US Rep. Mark Sanford Opposes Offshore Testing, Drilling
CHARLESTON, S.C. (AP) — U.S. Rep. Mark Sanford went on record Monday against seismic testing and drilling for oil and natural gas off the South Carolina coast.
Sanford, a staunch conservationist, issued a statement saying he opposes testing because the results won't be shared with the state and local residents to make informed decisions about the benefits and disadvantages of drilling.
Sanford released a letter he wrote to the federal Bureau of Ocean Energy Management asking the agency not to allow offshore testing.
Federal officials are considering what topics to study in an environmental impact statement on offshore drilling, and the agency last month wrapped up a public comment period on the question.
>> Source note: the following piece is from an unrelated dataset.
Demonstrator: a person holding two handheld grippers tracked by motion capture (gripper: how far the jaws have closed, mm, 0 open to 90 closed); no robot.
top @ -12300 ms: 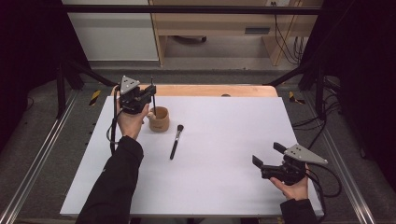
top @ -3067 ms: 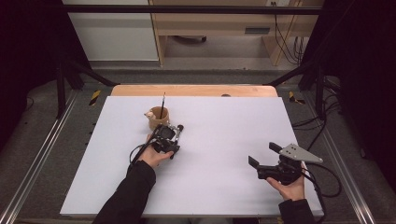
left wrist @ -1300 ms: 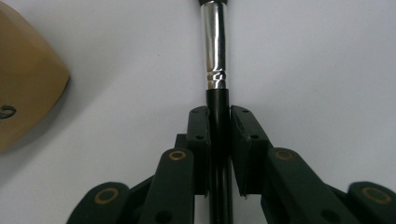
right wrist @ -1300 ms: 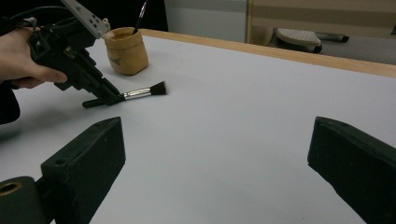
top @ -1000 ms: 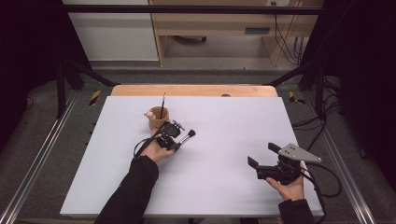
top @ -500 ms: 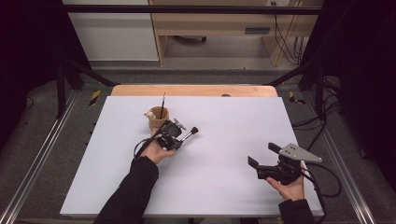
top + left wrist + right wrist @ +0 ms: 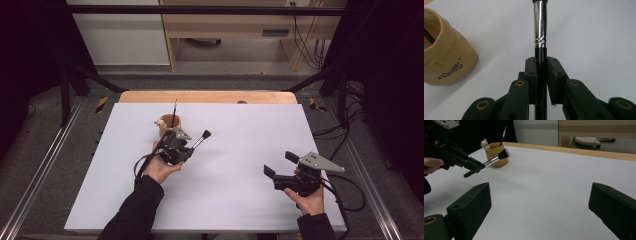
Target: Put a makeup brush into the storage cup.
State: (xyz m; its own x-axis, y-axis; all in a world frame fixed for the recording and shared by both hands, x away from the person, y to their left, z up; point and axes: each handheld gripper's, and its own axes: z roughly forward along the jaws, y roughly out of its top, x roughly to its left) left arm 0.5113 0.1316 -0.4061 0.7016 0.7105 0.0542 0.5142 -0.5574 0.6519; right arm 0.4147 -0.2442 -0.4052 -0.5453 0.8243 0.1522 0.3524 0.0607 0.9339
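We see a tan cup (image 7: 169, 123) on the white desk (image 7: 240, 200) holding one thin brush (image 7: 174, 108), its lower end hidden inside. Our left tongs (image 7: 186, 149) clench a black makeup brush (image 7: 200, 139) with a silver collar, raised beside the cup. Our right tongs (image 7: 276, 165) gape, holding nothing.

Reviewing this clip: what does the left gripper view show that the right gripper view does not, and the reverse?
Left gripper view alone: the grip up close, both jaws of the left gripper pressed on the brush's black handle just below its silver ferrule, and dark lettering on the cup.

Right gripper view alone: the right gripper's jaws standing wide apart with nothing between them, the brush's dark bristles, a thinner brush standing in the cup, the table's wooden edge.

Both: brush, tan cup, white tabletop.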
At the time Sanford told The Associated Press he saw no problem with exploring to at least see how much oil and natural gas might be offshore. But he said Monday that under the current system, state officials would not have access to the results of seismic tests, which will be conducted for oil companies, before the federal government approves drilling leases.
"In my view, it makes little sense to even conduct tests when the states and regions affected will have no say in the process," Sanford said.
"I had initially been intrigued by a new round of seismic testing," Sanford wrote in his a letter to Geoffrey Wikel of Ocean and Energy Management's Office of Environmental Programs.
"My feeling was that with these results South Carolina would be able to do a cost-benefit analysis of whether drilling was worthwhile," he wrote. But without access to the seismic data, he wrote, "South Carolina would be on the outside looking in."
Sanford, one of South Carolina two coastal congressmen, represents the state's south coast. Tom Rice, whose district on the north coast includes Myrtle Beach, favors oil exploration.
"I don't know how you can make an intelligent decision about what you're going to do if you don't know what's there," Rice told the AP last month. But he says states must have a say in where drilling is allowed.
A total of 21 communities in the Carolinas, including Charleston, are on record opposing offshore seismic testing or drilling.